ASSIGNMENT: Return all lines of the records that contain the word "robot".

DATA SHOWN:
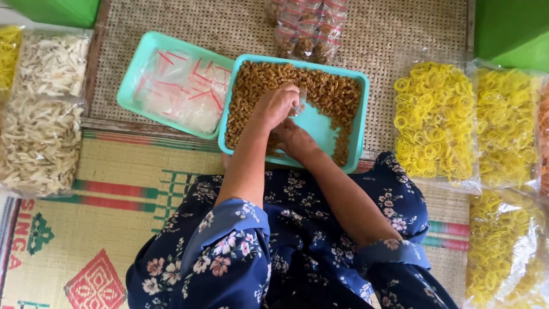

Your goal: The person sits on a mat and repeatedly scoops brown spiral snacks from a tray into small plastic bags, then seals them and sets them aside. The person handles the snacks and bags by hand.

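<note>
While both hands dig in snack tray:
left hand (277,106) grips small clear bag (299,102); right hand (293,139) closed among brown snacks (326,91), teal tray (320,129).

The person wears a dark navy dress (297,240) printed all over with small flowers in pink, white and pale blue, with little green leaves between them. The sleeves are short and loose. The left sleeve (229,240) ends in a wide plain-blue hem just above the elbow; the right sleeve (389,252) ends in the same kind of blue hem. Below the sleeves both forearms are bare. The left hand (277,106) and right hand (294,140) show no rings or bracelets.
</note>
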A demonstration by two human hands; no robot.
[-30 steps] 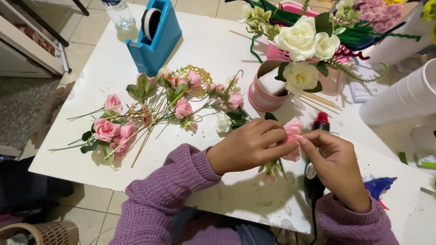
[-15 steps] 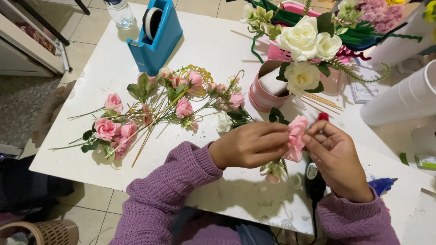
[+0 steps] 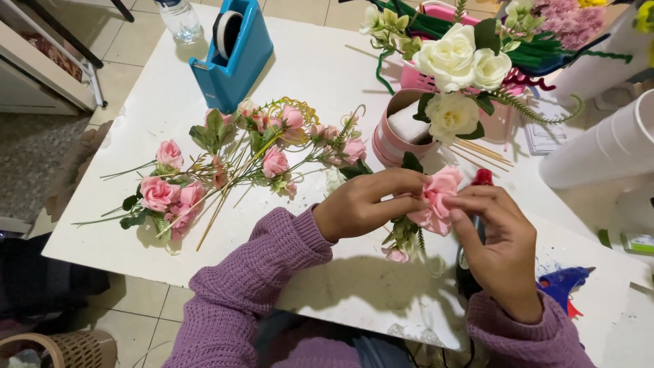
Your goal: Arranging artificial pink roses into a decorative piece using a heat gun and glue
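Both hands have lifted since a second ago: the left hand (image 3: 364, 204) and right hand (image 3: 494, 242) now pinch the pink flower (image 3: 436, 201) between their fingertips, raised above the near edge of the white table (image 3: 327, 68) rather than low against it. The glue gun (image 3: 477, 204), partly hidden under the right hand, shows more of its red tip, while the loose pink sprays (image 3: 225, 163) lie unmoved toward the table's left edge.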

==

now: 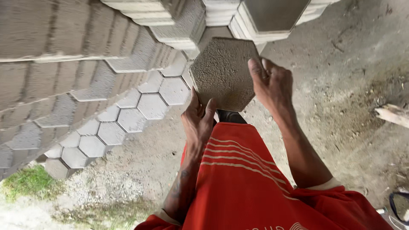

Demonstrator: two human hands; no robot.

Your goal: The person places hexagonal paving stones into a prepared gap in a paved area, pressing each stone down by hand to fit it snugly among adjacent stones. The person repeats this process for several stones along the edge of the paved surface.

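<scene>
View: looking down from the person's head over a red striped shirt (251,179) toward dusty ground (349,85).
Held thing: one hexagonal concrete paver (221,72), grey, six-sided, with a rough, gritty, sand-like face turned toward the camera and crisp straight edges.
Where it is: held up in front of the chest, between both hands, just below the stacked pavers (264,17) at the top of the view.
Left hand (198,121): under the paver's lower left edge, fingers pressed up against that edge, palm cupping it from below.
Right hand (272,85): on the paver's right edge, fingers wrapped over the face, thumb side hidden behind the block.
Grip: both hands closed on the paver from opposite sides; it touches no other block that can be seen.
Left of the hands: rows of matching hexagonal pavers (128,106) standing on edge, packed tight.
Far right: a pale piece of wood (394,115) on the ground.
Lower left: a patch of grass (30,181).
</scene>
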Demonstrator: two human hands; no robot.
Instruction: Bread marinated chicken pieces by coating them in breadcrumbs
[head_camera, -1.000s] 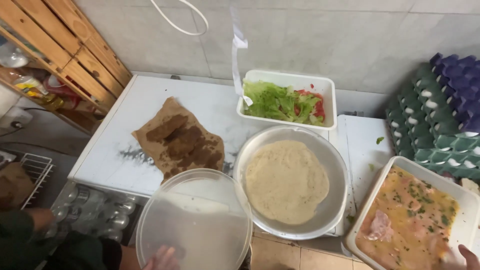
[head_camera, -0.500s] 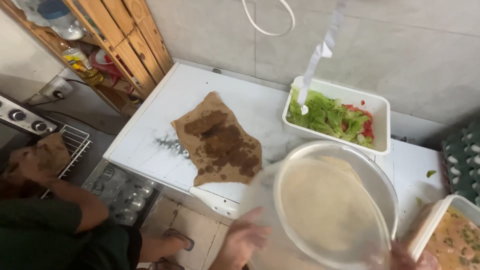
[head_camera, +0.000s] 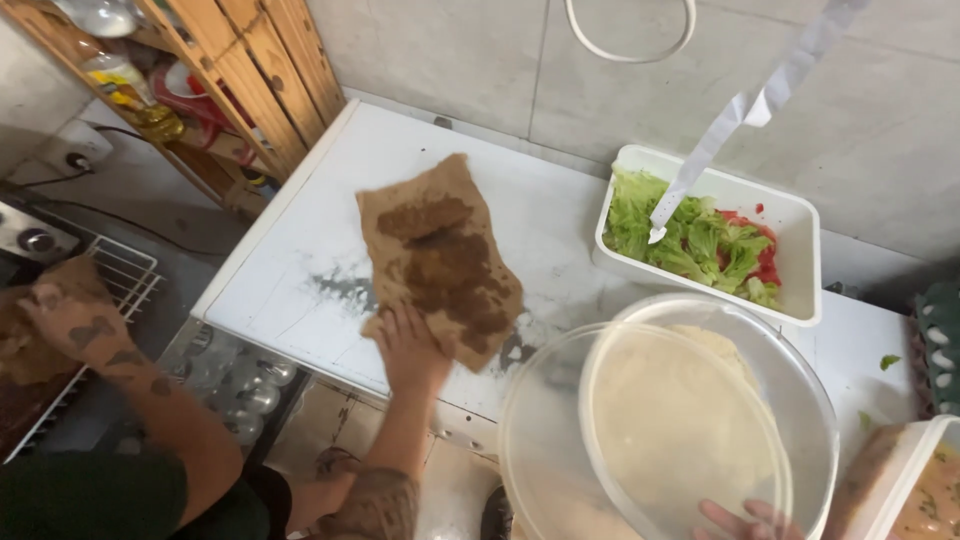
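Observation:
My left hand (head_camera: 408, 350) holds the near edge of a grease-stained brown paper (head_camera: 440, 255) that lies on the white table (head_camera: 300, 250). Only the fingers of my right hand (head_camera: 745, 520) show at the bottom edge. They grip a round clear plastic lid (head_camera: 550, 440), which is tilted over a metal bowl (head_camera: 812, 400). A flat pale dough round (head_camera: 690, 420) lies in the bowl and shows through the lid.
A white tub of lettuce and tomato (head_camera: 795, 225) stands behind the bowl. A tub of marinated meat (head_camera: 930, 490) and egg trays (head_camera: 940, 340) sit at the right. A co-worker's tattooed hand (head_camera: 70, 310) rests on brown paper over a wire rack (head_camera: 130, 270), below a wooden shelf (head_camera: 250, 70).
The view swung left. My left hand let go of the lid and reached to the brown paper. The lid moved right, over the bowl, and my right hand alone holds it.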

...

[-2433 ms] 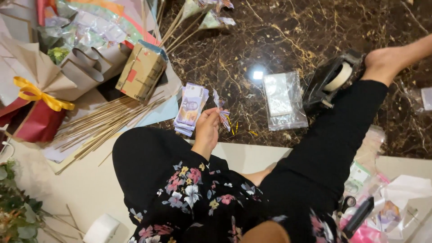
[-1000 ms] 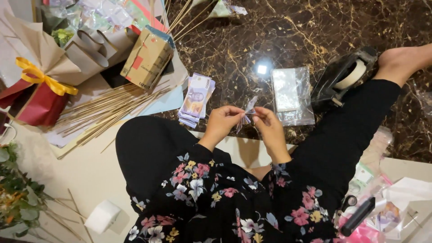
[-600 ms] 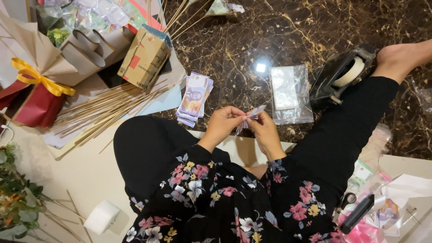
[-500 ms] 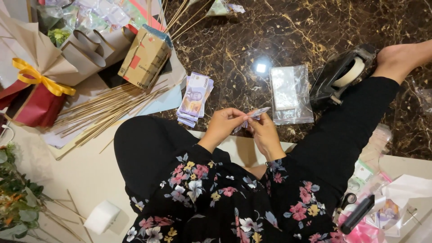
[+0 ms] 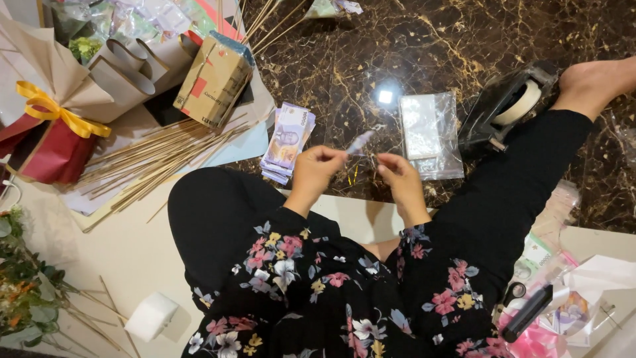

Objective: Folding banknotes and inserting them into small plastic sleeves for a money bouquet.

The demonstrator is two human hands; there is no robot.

WRITTEN ANSWER:
A demonstration by two human hands; no robot.
Demonstrator: two human hands; no robot.
Demonstrator: two human hands; no robot.
The demonstrator is two human hands; there is no robot.

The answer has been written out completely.